» TASK STATEMENT: Start at the line in the entries below that contains "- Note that", stop at the line that contains "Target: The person", and output exactly the lines in that span, both ends included.

[Dataset excerpts]
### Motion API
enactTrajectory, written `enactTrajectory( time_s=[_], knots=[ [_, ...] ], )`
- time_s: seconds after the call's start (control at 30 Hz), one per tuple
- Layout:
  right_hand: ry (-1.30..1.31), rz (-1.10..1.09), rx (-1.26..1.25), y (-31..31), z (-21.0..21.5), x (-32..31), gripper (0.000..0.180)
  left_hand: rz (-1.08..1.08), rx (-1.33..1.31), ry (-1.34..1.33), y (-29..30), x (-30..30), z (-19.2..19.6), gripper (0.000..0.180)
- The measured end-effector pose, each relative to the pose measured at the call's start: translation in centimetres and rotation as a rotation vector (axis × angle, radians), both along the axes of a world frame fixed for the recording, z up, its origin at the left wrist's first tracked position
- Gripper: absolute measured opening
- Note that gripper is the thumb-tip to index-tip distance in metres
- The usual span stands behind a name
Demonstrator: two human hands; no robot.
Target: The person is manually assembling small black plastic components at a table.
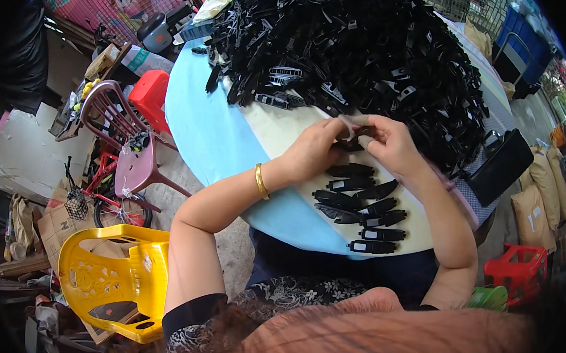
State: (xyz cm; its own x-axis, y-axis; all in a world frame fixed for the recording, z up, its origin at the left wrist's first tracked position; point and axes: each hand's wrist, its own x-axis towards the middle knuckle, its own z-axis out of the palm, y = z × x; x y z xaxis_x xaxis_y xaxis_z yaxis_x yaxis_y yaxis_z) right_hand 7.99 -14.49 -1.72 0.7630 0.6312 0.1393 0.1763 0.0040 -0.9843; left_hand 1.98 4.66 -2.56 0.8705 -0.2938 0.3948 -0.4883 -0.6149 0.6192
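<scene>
My left hand (312, 149), with a gold bangle on its wrist, and my right hand (393, 145) meet over the table in front of the heap. Between their pinched fingertips is a small black plastic piece (349, 142), mostly covered by the fingers. Some fingertips seem to have pale wraps. Below the hands, several long black plastic pieces (373, 246) lie in rough rows, some with a pale rectangular patch. A large heap of similar black pieces (344, 49) covers the far part of the table (213, 145), which has a blue and cream top.
At the left stand a yellow plastic chair (92, 275), a pink chair (132, 169), a red stool (152, 98) and a red bicycle (123, 211). A black case (503, 166) sits at the table's right edge. Beyond are brown sacks (533, 217) and a red crate (518, 268).
</scene>
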Motion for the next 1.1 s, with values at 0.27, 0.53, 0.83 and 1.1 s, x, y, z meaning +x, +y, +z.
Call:
enactTrajectory(
  time_s=[0.27, 0.53, 0.83, 1.1],
  knots=[
    [-0.916, -0.058, -0.452, -1.8, 1.0, 1.3, 0.028, 0.092, 0.087, 0.121, 0.8, 0.1, 0.5, 0.021],
    [-0.826, -0.060, -0.512, -1.3, 0.4, 1.1, 0.022, 0.036, 0.015, 0.131, 0.5, 0.6, 0.4, 0.016],
    [-0.880, -0.036, -0.595, -3.4, 2.7, 0.0, 0.019, -0.147, 0.066, 0.235, 1.2, 0.9, 1.0, 0.023],
    [-0.750, -0.191, -1.158, -4.9, 3.8, 0.2, 0.023, 0.602, 0.629, -0.107, 9.8, 3.5, 0.4, 0.015]
  ],
)
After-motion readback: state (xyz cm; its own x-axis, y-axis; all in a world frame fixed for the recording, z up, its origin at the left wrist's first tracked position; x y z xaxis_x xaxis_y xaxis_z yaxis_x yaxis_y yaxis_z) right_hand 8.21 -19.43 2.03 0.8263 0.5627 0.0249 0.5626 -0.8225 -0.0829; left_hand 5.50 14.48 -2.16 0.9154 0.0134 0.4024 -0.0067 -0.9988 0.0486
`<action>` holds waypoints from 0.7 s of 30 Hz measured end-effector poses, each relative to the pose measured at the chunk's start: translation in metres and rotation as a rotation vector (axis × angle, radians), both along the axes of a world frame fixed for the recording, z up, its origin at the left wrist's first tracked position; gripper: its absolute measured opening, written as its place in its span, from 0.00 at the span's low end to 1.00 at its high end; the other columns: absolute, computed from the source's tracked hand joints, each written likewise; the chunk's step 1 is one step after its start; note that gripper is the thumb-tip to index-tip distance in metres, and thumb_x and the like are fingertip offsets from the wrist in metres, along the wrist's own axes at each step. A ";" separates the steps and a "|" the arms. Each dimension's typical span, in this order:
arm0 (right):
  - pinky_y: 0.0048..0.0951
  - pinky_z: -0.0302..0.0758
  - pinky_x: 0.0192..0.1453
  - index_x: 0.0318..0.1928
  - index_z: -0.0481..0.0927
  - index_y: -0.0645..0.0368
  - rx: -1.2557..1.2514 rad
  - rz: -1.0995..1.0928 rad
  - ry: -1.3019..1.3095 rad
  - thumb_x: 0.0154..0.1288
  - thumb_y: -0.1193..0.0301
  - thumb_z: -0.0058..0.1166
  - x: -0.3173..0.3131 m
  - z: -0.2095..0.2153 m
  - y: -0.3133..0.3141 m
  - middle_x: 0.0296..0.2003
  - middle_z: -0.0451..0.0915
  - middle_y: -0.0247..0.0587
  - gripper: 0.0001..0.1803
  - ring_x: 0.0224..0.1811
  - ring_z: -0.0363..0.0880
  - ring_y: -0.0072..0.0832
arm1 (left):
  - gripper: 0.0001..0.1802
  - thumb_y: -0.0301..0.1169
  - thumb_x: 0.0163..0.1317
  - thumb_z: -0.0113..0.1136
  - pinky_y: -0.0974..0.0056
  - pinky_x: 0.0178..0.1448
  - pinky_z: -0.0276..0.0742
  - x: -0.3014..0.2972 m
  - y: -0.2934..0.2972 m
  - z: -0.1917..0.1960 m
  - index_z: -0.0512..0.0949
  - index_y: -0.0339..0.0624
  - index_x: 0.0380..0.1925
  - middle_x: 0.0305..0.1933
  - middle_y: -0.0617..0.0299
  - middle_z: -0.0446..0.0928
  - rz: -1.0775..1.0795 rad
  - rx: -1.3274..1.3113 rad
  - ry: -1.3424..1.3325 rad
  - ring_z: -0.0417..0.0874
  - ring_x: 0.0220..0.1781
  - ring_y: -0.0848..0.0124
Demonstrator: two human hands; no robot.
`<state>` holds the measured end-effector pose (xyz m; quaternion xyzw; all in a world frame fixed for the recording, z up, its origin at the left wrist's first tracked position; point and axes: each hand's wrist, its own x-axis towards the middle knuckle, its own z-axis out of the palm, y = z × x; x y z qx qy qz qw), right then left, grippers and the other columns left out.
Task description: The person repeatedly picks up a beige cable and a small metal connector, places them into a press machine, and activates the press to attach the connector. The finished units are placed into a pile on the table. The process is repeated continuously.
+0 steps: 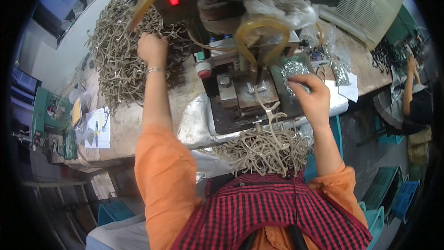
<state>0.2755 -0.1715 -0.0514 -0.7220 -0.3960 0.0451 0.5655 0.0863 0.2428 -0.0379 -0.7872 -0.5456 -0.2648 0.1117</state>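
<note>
Head view: left hand (152, 50), right hand (313, 98), 1 press (215, 10)
Left at 1 big hook heap (121, 60) on the desk (124, 133), right by 1 batch of silver bits (294, 68); 1 small hook heap (263, 153) in front of press, hooks too many to count; both grips: can't tell if apart or clamped

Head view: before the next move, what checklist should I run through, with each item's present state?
1. Left hand away from the machine's middle: ok, it is at the large pile of metal parts.
2. Right hand away from it too: ok, it is beside the small shiny pieces.
3. Small piece in the right hand's grip: cannot tell.
4. Forked part seated squarely: cannot tell, its far end is unclear.
5. Red button uncovered: ok.
6. Space before the machine clear: not ok, a second pile fills it.
</note>
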 end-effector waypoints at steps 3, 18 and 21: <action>0.27 0.78 0.53 0.45 0.86 0.65 0.014 0.177 0.031 0.60 0.76 0.68 -0.009 0.029 0.031 0.39 0.87 0.38 0.12 0.44 0.84 0.25 | 0.11 0.40 0.57 0.72 0.48 0.51 0.79 -0.033 -0.024 -0.015 0.89 0.43 0.29 0.40 0.52 0.81 -0.202 0.041 -0.017 0.84 0.48 0.51; 0.24 0.77 0.60 0.67 0.69 0.69 0.330 0.299 0.694 0.60 0.84 0.65 -0.054 0.029 0.055 0.48 0.85 0.41 0.34 0.51 0.82 0.21 | 0.13 0.30 0.72 0.62 0.72 0.36 0.67 -0.103 -0.094 -0.006 0.83 0.31 0.49 0.33 0.66 0.80 -0.455 -0.808 -0.467 0.72 0.31 0.79; 0.25 0.75 0.62 0.65 0.74 0.68 0.290 0.295 0.540 0.62 0.82 0.63 -0.055 0.029 0.041 0.54 0.85 0.43 0.30 0.57 0.81 0.24 | 0.09 0.29 0.73 0.63 0.73 0.39 0.71 -0.099 -0.162 -0.022 0.83 0.33 0.45 0.33 0.65 0.79 -0.557 -0.616 -0.937 0.76 0.34 0.77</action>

» ANSWER SPACE:
- Note that gripper is the thumb-tip to index-tip distance in metres
- The usual span stands behind a name
Demonstrator: two human hands; no robot.
Target: The person is manually assembling small black plastic components at a table.

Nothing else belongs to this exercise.